As the title says, what would be an argument some of you may have for using an analog thermometer (mounted on the chamber door near grate level) versus a digital probe (mounted on the grate next to the meat)? I have a ThermoPro that I’ve been using for a long time but my smoker door has holes ready to install an analog gauge. There’s something about the simplicity of using analog that appeals to me but is it just not practical when we now have digital options available?


----------



## chilerelleno (Jun 18, 2019)

If you buy a quality analog therm such as a Tel Tru, then I see nothing wrong with one.


----------



## Twangin (Jun 18, 2019)

chilerelleno said:


> If you buy a quality analog therm such as a Tel Tru, then I see nothing wrong with one.


 
Think I’ve heard that brand name recommended on several other forums. Seems like an analog would heat up/react slower to temp swings which I guess could be a good thing for someone who may worry too much about every little fluctuation they see with a fast refreshing digital.


----------



## forktender (Jun 19, 2019)

I've used these for years they are perfect for smoking.


----------



## Twangin (Jun 26, 2019)

I recently found one at my local Agri-Supply store for $19. 4” stem and has the calibration/adjustment screw on the back.

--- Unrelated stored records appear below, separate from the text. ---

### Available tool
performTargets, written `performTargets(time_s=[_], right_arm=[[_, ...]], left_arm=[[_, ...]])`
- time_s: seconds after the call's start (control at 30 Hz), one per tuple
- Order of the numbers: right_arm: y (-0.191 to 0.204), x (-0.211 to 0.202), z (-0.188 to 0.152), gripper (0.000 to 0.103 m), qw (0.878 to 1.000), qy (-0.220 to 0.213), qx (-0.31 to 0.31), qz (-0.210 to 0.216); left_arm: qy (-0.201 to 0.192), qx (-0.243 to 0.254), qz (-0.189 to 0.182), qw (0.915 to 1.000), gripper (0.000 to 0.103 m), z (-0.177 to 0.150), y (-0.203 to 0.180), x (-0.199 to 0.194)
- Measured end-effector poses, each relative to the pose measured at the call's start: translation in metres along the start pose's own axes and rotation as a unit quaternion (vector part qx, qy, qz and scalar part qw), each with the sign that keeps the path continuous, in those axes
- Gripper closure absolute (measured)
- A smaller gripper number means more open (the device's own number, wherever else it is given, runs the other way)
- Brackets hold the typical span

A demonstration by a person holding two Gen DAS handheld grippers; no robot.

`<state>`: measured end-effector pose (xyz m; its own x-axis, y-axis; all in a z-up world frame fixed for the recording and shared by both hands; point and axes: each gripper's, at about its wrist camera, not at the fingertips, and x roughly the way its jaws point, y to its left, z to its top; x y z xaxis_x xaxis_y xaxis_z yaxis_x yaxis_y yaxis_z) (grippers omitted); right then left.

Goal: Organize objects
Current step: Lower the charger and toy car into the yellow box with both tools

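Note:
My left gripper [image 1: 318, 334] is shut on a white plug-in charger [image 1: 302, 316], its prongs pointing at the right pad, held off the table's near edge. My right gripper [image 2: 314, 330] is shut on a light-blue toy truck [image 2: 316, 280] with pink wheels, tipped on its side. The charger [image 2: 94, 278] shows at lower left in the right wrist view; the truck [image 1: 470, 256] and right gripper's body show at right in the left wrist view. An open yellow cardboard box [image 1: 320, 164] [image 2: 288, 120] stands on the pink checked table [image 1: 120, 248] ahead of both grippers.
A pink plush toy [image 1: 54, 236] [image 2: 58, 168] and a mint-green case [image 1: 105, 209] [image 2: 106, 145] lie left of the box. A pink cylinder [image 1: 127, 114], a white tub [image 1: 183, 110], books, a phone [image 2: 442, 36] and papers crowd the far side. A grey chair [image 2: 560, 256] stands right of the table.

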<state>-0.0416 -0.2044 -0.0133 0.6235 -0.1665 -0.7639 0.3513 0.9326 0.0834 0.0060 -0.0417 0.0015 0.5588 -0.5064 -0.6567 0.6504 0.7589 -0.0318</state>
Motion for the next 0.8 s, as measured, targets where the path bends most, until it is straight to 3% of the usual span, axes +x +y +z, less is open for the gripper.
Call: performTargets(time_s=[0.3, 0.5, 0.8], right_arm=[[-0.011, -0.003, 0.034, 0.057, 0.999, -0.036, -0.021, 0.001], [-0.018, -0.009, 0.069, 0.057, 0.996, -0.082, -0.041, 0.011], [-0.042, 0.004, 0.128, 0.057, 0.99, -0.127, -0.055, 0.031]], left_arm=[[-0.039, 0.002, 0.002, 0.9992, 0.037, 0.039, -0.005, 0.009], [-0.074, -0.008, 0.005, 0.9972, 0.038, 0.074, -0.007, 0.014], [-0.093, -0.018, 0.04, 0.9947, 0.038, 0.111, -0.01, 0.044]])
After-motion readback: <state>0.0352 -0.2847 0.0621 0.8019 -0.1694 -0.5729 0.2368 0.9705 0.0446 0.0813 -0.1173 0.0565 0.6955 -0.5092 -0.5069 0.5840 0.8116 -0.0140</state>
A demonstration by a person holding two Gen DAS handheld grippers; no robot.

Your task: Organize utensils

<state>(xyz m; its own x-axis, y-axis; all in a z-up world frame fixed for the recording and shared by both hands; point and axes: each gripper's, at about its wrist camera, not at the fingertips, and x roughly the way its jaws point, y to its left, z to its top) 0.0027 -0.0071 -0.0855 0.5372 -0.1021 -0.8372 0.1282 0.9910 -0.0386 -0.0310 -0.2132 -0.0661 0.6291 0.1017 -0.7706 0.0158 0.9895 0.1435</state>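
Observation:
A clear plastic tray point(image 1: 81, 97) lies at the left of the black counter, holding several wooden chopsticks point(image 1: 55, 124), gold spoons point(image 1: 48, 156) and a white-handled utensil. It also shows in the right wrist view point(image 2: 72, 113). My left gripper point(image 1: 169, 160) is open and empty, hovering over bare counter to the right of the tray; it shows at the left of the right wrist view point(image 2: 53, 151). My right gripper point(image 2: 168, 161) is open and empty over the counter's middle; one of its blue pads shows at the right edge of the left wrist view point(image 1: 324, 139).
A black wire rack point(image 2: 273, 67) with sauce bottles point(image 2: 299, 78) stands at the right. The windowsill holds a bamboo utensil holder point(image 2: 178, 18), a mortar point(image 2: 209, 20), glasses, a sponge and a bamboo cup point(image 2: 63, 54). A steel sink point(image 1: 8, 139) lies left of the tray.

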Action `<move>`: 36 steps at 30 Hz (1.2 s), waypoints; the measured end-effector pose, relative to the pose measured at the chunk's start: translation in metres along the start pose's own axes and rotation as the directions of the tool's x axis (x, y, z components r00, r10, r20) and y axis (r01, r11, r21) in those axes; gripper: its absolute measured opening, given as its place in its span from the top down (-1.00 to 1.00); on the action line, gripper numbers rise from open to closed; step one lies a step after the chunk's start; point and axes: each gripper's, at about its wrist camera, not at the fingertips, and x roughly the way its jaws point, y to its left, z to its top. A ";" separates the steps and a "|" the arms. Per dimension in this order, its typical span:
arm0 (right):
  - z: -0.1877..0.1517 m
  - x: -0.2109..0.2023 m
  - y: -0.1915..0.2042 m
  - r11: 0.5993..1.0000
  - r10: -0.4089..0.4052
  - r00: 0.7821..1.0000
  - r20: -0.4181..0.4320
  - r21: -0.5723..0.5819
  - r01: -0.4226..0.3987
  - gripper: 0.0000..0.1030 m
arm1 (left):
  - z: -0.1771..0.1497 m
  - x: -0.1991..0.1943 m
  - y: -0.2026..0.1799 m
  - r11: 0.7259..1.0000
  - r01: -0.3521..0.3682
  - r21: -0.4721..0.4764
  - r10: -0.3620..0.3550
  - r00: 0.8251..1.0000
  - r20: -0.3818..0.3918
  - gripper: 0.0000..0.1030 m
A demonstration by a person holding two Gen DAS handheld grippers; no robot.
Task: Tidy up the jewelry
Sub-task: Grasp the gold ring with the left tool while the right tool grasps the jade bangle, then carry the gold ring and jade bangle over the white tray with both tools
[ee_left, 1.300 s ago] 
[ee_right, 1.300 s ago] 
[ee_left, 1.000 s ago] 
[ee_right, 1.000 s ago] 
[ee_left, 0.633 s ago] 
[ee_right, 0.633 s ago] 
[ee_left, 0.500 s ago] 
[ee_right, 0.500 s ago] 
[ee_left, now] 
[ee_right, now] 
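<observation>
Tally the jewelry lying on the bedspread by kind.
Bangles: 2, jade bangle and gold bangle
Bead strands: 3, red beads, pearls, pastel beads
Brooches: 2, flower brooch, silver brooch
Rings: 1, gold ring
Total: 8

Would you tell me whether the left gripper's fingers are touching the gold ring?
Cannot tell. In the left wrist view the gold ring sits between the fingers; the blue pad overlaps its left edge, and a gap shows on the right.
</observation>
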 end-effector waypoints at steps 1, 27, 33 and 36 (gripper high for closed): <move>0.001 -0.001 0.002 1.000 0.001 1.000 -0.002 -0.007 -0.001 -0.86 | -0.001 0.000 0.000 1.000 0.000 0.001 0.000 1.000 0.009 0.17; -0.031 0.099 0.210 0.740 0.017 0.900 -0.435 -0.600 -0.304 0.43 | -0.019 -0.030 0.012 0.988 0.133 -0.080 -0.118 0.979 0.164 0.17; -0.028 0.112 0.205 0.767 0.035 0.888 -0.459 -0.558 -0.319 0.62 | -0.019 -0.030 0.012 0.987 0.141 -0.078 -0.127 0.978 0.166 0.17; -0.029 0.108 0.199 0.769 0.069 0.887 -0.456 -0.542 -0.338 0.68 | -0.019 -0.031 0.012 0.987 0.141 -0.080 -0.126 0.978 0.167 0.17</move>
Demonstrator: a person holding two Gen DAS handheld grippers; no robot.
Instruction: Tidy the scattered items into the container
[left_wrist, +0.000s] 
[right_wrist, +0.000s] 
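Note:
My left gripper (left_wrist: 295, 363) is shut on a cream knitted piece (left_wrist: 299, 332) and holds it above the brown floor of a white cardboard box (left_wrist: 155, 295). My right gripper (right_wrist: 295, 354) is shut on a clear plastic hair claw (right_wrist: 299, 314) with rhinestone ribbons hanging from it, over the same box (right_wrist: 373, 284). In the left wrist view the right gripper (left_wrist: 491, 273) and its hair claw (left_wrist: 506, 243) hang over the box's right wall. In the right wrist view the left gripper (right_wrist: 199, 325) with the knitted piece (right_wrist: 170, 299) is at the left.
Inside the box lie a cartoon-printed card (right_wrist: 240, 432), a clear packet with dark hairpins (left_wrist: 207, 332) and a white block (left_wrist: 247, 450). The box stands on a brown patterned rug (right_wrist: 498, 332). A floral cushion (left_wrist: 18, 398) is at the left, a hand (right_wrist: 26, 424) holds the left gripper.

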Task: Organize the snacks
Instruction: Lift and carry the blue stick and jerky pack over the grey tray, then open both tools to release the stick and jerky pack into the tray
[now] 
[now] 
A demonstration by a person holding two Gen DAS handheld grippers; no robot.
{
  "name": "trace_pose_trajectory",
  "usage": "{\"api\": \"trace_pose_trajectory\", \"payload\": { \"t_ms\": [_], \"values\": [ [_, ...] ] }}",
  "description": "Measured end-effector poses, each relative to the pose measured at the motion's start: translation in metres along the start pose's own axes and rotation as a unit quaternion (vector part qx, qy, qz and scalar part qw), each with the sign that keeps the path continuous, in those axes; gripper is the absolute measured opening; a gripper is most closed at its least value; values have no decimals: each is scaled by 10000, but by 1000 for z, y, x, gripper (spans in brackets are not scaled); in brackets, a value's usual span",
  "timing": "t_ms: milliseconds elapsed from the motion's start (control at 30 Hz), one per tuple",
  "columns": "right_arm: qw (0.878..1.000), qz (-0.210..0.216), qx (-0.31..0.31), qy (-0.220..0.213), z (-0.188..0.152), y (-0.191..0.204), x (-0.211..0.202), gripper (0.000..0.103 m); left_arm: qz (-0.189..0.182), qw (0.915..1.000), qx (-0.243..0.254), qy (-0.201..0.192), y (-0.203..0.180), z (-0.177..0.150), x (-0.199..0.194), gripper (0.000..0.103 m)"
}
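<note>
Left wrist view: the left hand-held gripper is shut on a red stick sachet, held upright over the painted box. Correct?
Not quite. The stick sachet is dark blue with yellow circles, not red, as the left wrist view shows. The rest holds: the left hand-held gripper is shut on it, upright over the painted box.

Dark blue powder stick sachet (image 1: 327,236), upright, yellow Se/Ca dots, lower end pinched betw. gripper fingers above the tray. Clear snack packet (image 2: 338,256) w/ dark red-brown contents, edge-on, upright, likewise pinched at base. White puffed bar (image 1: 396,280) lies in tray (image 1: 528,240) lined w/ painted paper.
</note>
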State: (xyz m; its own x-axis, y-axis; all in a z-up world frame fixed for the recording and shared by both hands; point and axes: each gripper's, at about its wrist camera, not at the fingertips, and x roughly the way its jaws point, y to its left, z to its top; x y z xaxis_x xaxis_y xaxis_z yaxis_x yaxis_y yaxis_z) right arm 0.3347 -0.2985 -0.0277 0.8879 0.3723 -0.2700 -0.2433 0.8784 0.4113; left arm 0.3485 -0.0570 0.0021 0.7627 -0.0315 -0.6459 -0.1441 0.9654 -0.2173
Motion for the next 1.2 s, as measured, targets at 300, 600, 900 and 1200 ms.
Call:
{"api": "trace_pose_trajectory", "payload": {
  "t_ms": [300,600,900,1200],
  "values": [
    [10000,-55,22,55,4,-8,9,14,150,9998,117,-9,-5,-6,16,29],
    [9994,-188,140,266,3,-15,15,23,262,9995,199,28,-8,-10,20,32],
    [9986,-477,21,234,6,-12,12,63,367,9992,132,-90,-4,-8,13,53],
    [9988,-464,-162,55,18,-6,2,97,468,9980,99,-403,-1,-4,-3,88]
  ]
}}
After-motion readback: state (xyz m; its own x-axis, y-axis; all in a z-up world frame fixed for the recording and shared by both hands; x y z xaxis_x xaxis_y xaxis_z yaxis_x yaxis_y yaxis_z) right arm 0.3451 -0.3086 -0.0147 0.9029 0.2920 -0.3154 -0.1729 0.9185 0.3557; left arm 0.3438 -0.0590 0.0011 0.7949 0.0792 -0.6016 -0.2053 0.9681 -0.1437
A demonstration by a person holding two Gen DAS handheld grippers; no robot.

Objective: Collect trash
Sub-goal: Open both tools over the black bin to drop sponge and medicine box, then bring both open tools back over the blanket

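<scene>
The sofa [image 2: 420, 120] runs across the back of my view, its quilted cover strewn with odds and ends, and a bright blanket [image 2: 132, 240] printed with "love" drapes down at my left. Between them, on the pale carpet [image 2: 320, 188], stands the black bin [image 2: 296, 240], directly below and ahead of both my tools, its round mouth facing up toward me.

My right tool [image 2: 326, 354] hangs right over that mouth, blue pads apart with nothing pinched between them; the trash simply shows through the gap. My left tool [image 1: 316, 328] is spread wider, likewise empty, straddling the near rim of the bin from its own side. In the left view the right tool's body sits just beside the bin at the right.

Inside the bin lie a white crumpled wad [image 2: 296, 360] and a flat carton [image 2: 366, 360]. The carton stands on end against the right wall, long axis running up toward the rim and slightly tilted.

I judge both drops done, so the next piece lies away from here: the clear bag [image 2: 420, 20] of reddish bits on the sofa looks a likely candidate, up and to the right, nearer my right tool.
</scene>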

Dead-on accurate out of the box. Screwed right into the factory threaded hole on my Old Country smoker. Cant wait to try it out.


----------



## nutt (Jul 21, 2019)

Today a member told me how to use the adjustment nut on the back of my analog gauges. This is the first time in 5 years of use that they have needed it, so I’m stoked:-)

Figure an easy $50-60 investment that is rock solid and zero maintenance!


----------



## daveomak (Jul 22, 2019)

Once you learn the temp difference between the door therm and the temp on the grate, next to the meat....  The door therm will tell you every thing you need to know....


----------



## Twangin (Jul 22, 2019)

So I ended up getting an adjustable door therm.. it has a long 4” stem and is actually positioned fairly close to grate almost midway the chamber. This thing is within 5 degrees of my digital probe! Very pleased with it. It actually takes a little stress out of the equation since you don’t actually see all the quick temp changes that you do with a digital.


----------



## noboundaries (Jul 30, 2019)

Reliable digital and analog therms in the same smoker is more for peace of mind than anything else for me. The fixed analog, if accurate, is placed in a location that gives a general representation of the chamber temp. But all smokers have various temp zones. The digital can be placed directly in the cooking zone to give an accurate reading of the smoking/cooking temp. Are they both necessary? Nope...until the batteries or charge dies on the digital. 

I've stopped using my meat probes due to experience, but definitely use an instant read.


----------



## chef jimmyj (Jul 30, 2019)

Both are of value. All depends on the user. I'm a Digital guy because I don't sit by the Smoker to babysit the temp, watching the Analog. Flip side, just like a Electric Smoker vs a Stick Burner, you don't need any Electricity to use a Stick Burner with an Analog Therm. 
I can't think of a Single type of Smoker, Tool or Toy that's not worth having, if You find value in it...JJ


----------



## Twangin (Jul 30, 2019)

Totally see the benefits of both now. I’ve always used digital probes on my kettle so I was mostly trying to see what the general consensus was on this subject when cooking on an offset. Sounds like most are just like me- preferring to use a blend of both. But still glad I have the analog installed for those days I want to keep it super simple.


----------